Uscì dalla vasca da bagno, rivelando un corpo perfetto, e si avvolse in un accappatoio. Afferrò il cellulare posato sulla toletta e compose il numero del marito, che rispose dopo un solo squillo. Lei si sforzò di assumere una voce tenera e innamorata.

“Come stai?” gli chiese. “Sì, anche tu mi sei mancato terribilmente... Il mio fine-settimana?... No, non è andato bene. Non voglio più rivederla quella mia amica... Non fa niente, ti racconto poi. Senti, perché non andiamo a cena noi due da soli, questa sera... Scegli tu il ristorante, fammi una sorpresa... Anch’io... A dopo, non vedo l’ora.”

Riattaccò e rivolse all’amante uno sguardo soddisfatto.

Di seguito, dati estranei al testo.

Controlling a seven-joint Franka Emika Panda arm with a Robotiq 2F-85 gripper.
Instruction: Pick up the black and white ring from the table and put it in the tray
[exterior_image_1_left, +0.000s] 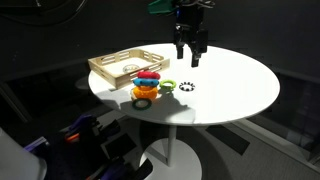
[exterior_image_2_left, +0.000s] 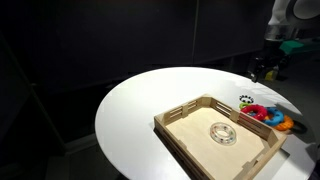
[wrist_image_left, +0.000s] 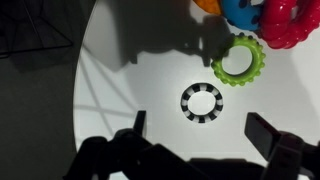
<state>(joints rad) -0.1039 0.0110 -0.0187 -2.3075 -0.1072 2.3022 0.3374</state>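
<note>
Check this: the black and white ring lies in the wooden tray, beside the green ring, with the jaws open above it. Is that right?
No. The wrist view shows the black and white ring on the table, not in the tray; beside the green ring, jaws open above it.

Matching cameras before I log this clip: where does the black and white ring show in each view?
Exterior view: black and white ring right of centre, just right of the stacked coloured rings.
Exterior view: tiny, far right, up-left of the stack.
Wrist view: centre, below the pale green ring.
Shared landmark: the stacked coloured rings.
</note>
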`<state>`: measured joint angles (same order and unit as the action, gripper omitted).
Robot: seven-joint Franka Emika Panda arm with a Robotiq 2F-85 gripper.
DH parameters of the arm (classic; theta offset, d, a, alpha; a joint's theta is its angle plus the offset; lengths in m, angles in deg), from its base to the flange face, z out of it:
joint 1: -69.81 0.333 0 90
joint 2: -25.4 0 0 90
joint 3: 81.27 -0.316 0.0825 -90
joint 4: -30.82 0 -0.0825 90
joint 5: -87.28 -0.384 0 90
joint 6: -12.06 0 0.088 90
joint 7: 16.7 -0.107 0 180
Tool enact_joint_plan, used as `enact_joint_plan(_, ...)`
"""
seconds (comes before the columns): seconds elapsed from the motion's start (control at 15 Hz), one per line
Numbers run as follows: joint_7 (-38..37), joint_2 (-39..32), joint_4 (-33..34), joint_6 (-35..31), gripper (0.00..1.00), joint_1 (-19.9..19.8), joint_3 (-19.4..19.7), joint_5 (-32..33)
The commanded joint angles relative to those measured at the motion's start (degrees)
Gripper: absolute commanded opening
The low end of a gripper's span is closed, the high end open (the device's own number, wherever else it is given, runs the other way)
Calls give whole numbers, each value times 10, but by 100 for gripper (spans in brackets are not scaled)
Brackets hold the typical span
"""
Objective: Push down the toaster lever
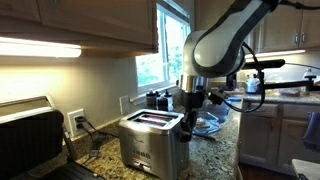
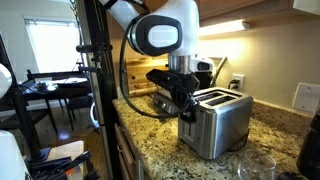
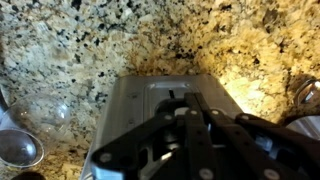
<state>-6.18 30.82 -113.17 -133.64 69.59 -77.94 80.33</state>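
On the speckled granite tabletop (image 1: 212,150), a dark ribbed appliance (image 1: 30,128) sits at the far left in an exterior view, with a wall socket (image 1: 77,121) just beyond it. The toaster (image 1: 148,142) stands mid-counter, its two slots facing up. The pincer (image 1: 190,103) hangs by the toaster's right end, close against it. In the wrist view the steel body (image 3: 150,95) fills the middle, blurred. Whether the pincer is open or closed cannot be told, and the lever is hidden behind it.
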Motion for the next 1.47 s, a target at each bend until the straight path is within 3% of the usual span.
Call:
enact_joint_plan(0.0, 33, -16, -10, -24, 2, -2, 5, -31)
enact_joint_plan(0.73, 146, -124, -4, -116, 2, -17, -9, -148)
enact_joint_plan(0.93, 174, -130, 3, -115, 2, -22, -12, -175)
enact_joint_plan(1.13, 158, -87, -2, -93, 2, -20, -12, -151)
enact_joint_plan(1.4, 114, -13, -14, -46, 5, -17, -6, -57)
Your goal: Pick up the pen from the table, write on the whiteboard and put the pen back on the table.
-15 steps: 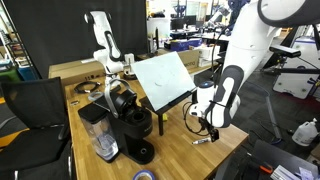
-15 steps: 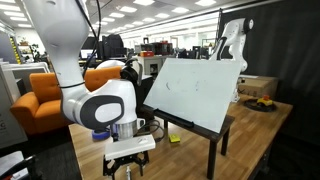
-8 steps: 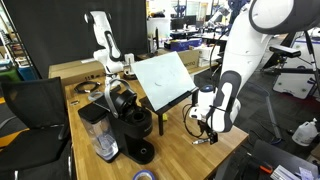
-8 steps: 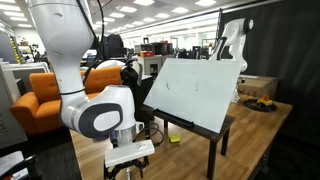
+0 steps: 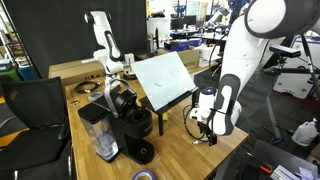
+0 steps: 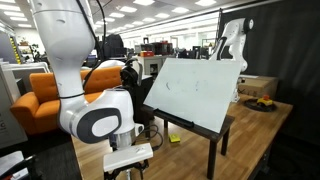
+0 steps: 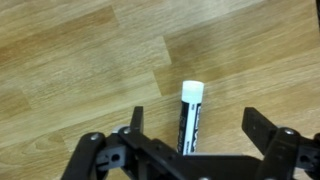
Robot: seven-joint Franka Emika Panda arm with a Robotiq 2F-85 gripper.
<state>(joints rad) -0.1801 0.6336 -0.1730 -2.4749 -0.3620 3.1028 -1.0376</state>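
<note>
One small, thin marker pen (image 7: 190, 122), dark-bodied with a whitish end, lies flat on the light-brown, wood-grained butcher-block desk (image 7: 70, 60). It sits at the lower centre of the wrist view, with its pale end toward the top of the frame. Two black fingers (image 7: 136, 120) stand wide apart, one on each side of it, gripping nothing. The pen lies roughly midway in the gap; whether the tips touch the wood I cannot tell.

In an exterior view the white robot arm (image 5: 225, 95) bends low over the desk near the lower right of the frame. The white, tilted whiteboard (image 5: 165, 78) on its black stand is at centre, well apart from the pen.

Judging the risks, the pen is slim and round, so closing too high would pinch air. An off-centre squeeze could roll it or flick it away. Driving lower could jam the tips into the wood. A grip near one end would leave the pen skewed and awkward for writing.
</note>
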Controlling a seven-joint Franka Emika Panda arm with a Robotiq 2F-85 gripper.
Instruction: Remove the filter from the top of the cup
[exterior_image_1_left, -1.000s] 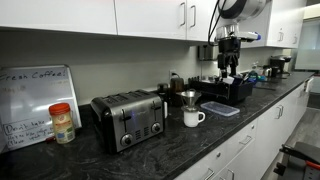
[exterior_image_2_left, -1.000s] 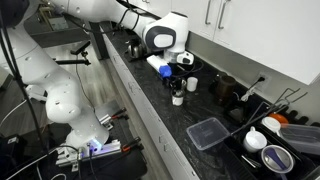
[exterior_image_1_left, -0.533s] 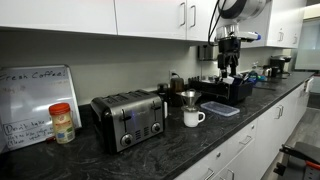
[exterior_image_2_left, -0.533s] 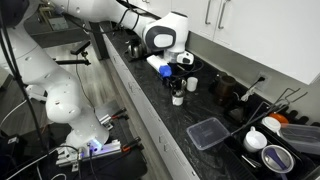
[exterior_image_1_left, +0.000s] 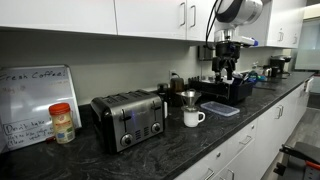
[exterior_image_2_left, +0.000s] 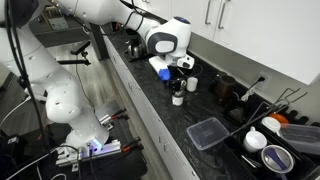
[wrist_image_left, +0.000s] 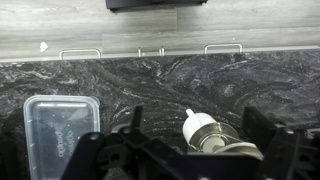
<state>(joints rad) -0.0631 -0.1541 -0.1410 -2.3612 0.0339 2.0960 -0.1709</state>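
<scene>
The cup (exterior_image_1_left: 194, 118) is a small white mug on the dark counter, to the right of the toaster. The filter (exterior_image_1_left: 190, 98), a dark metal funnel, sits on top of it. Both also show in an exterior view, cup (exterior_image_2_left: 177, 100) and filter (exterior_image_2_left: 177, 89). My gripper (exterior_image_1_left: 228, 74) hangs open and empty in the air, well above the counter and off to the cup's side. In an exterior view the gripper (exterior_image_2_left: 178, 70) is just above the filter. In the wrist view the open jaws (wrist_image_left: 196, 120) frame the cup (wrist_image_left: 200, 128) and the silvery filter (wrist_image_left: 228, 148) below.
A silver toaster (exterior_image_1_left: 128, 120) and a red-lidded jar (exterior_image_1_left: 62, 123) stand left of the cup. A clear plastic container (exterior_image_1_left: 220, 108), also in the wrist view (wrist_image_left: 60, 125), lies beside a black box-shaped holder (exterior_image_1_left: 226, 89). Another white cup (exterior_image_2_left: 192, 84) stands nearby. Cabinets hang overhead.
The arm has shifted slightly, bringing the gripper a little lower and closer to the cup. The cup and filter have not moved.
</scene>
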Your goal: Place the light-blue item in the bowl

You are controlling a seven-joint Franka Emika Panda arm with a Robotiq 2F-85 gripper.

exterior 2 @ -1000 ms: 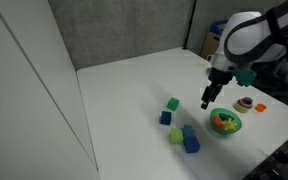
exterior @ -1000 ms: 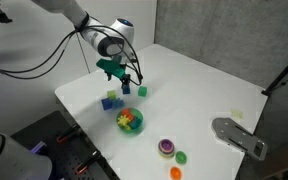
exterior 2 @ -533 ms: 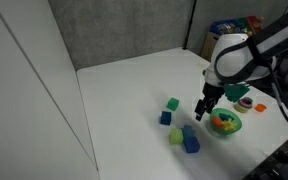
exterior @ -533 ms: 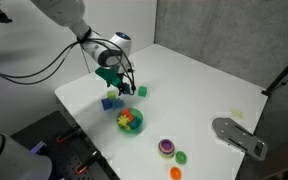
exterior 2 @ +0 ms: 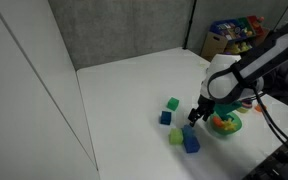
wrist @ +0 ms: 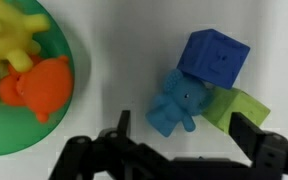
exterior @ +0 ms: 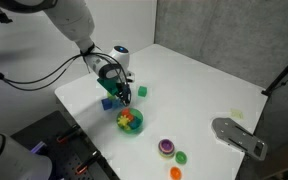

“Cenerai da solo stasera, Lev,” disse. “Come hai potuto sentire, mio marito e io usciamo insieme.”

Lev rimase impassibile:

“A stasera, Anastasia. Alle otto qui. Sapere che ci rivedremo tra poche ore mi riempie di gioia.”

Detto ciò, se ne andò e scese nella hall, dove lo aspettava Alfred Agostinelli, il suo autista.

“Buongiorno, Alfred,” lo salutò Lev in tono amichevole. “Come sta in questa bella giornata?”

“Sto bene, signore, grazie,” rispose Agostinelli, scortandolo alla macchina. “E lei?”

“Sono su una nuvola, Alfred. Sono innamorato perso.”

“Lei, signore?” disse divertito Agostinelli. “Eppure mi aveva giurato che l’amore non esiste e che non si sarebbe mai innamorato!”

“È così meravigliosa, Alfred!”

L’autista avviò il motore e l’auto imboccò il lungofiume nel momento in cui Macaire giungeva all’Hôtel des Bergues, mancando di poco il loro passaggio. Nell’abitacolo, Agostinelli chiese:

“La porto in banca, signore?”

“No, al Palazzo delle Nazioni, caro Alfred. C’è la conferenza generale sui rifugiati. Ma prima devo telefonare a Cristina. Mi sono completamente dimenticato di avvisarla che stamattina non sarei andato in ufficio. La poverina deve essere preoccupata.”

* * *

“Ma certo, la conferenza generale sui rifugiati alle Nazioni Unite,” ripeté a voce alta Cristina come se fosse una cosa ovvia, posando la cornetta.

Levovitch l’aveva appena chiamata: preso dai suoi impegni, aveva dimenticato di avvisarla. Si sentì un’idiota per essersi preoccupata. Eppure aveva letto della conferenza sulla prima pagina della “Tribune de Genève”: avrebbe dovuto pensare che il suo capo ci sarebbe andato.

Compose subito il numero del cellulare di Macaire e lo intercettò mentre arrivava al quinto piano dell’albergo, scortato dal portiere che aveva convinto ad aprire la suite di Levovitch.

“Falso allarme,” gli disse Cristina, “è tutto a posto. Ho appena parlato con il signor Levovitch: si trova alle Nazioni Unite.”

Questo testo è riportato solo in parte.